Work instructions:
Nothing but a number should be given: how many lines in the entries below include the string "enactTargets".

*** Opening of Task input ***

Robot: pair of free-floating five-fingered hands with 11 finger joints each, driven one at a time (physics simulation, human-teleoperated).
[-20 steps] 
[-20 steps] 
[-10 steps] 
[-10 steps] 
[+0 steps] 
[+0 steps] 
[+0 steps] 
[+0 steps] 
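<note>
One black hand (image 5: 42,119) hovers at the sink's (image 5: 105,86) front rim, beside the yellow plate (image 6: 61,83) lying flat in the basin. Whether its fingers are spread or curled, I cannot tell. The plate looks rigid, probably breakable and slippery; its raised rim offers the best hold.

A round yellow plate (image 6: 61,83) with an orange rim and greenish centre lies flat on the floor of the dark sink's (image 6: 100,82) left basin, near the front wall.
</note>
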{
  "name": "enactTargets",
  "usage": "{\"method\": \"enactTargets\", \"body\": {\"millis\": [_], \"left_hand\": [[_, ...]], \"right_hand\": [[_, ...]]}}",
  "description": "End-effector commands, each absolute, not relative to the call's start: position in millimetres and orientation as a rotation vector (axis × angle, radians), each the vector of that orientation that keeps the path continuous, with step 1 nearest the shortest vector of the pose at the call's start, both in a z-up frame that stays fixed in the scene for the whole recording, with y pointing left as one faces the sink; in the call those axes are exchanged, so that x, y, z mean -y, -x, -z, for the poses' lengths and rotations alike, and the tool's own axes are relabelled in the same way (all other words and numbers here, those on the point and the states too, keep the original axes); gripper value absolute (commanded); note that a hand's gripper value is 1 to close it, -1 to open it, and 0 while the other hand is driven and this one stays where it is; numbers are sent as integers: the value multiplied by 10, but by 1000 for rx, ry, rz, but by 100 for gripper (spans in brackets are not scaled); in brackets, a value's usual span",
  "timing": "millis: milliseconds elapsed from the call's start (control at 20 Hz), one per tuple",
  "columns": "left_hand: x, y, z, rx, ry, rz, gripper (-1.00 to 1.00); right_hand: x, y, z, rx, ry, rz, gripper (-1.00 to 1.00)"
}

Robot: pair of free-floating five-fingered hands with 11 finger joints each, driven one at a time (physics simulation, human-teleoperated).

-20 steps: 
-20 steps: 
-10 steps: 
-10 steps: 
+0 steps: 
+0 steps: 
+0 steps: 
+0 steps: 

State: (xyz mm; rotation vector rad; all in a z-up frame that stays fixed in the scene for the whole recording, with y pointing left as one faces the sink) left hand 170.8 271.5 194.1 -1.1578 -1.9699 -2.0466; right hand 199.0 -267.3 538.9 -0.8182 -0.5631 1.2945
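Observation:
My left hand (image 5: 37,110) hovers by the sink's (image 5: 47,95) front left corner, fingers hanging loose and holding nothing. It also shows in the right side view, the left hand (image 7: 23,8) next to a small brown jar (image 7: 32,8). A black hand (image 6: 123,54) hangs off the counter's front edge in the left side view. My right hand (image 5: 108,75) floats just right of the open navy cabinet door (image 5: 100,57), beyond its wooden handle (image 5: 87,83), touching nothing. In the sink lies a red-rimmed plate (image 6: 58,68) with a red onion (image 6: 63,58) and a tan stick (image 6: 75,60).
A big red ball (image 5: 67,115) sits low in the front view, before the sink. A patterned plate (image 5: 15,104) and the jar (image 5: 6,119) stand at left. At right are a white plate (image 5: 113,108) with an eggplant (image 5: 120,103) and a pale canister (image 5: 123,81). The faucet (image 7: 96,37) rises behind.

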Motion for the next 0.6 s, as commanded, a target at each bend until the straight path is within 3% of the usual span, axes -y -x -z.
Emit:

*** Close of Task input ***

Answer section:
2